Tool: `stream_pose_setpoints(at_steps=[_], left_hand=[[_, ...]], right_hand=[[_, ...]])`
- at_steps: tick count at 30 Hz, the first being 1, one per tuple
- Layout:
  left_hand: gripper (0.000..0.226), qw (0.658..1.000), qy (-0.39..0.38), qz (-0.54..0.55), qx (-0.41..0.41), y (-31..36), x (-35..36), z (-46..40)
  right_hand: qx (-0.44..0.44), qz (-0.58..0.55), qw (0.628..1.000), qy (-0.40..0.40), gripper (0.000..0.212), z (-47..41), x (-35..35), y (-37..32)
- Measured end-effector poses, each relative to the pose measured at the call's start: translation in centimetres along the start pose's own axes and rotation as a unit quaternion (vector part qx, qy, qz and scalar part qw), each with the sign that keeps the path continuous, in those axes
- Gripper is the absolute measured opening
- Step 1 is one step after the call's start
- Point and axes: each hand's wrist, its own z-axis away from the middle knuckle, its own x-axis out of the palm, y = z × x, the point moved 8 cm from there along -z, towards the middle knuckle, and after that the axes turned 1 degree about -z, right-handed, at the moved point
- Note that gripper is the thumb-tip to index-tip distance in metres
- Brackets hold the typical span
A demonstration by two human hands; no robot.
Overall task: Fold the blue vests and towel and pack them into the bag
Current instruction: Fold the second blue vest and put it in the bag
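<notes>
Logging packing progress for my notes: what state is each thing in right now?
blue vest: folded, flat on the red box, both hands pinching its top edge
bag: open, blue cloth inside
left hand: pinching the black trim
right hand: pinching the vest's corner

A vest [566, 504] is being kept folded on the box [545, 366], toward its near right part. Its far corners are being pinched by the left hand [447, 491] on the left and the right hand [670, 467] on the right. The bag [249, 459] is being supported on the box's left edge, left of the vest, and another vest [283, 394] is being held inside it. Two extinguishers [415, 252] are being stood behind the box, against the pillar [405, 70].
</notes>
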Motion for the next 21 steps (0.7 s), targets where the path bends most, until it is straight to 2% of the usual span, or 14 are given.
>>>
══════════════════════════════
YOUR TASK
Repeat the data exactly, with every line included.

REPLY
Tool: `stream_pose_setpoints(at_steps=[_], left_hand=[[_, ...]], right_hand=[[_, ...]])`
- at_steps: tick count at 30 Hz, the first being 1, one per tuple
- Layout:
  left_hand: gripper (0.000..0.226), qw (0.658..1.000), qy (-0.39..0.38), qz (-0.54..0.55), qx (-0.41..0.41), y (-31..36), x (-35..36), z (-46..40)
  right_hand: qx (-0.44..0.44), qz (-0.58..0.55), qw (0.628..1.000), qy (-0.40..0.40), gripper (0.000..0.212), z (-47..41), x (-35..35), y (-37..32)
- Measured end-effector poses, each relative to the pose measured at the call's start: translation in centimetres along the start pose's own axes and rotation as a unit quaternion (vector part qx, qy, qz and scalar part qw), each with the sign that keeps the path continuous, in those axes
- Gripper is the absolute measured opening
- Step 1 is one step after the call's start
- Point and axes: each hand's wrist, its own z-axis away from the middle knuckle, its own x-axis out of the palm, y = z × x, the point moved 8 cm from there along -z, towards the middle knuckle, and after that the axes turned 1 degree about -z, right-handed, at the moved point
- Note that gripper is the thumb-tip to index-tip distance in metres
- Brackets hold the typical span
A demonstration by two human hands; no robot.
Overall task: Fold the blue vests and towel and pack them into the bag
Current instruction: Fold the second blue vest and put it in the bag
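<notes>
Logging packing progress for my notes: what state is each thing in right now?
blue vest: folded, flat on the red box, both hands pinching its top edge
bag: open, blue cloth inside
left hand: pinching the black trim
right hand: pinching the vest's corner

A vest [566, 504] is being kept folded on the box [545, 366], toward its near right part. Its far corners are being pinched by the left hand [447, 491] on the left and the right hand [670, 467] on the right. The bag [249, 459] is being supported on the box's left edge, left of the vest, and another vest [283, 394] is being held inside it. Two extinguishers [415, 252] are being stood behind the box, against the pillar [405, 70].
</notes>
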Motion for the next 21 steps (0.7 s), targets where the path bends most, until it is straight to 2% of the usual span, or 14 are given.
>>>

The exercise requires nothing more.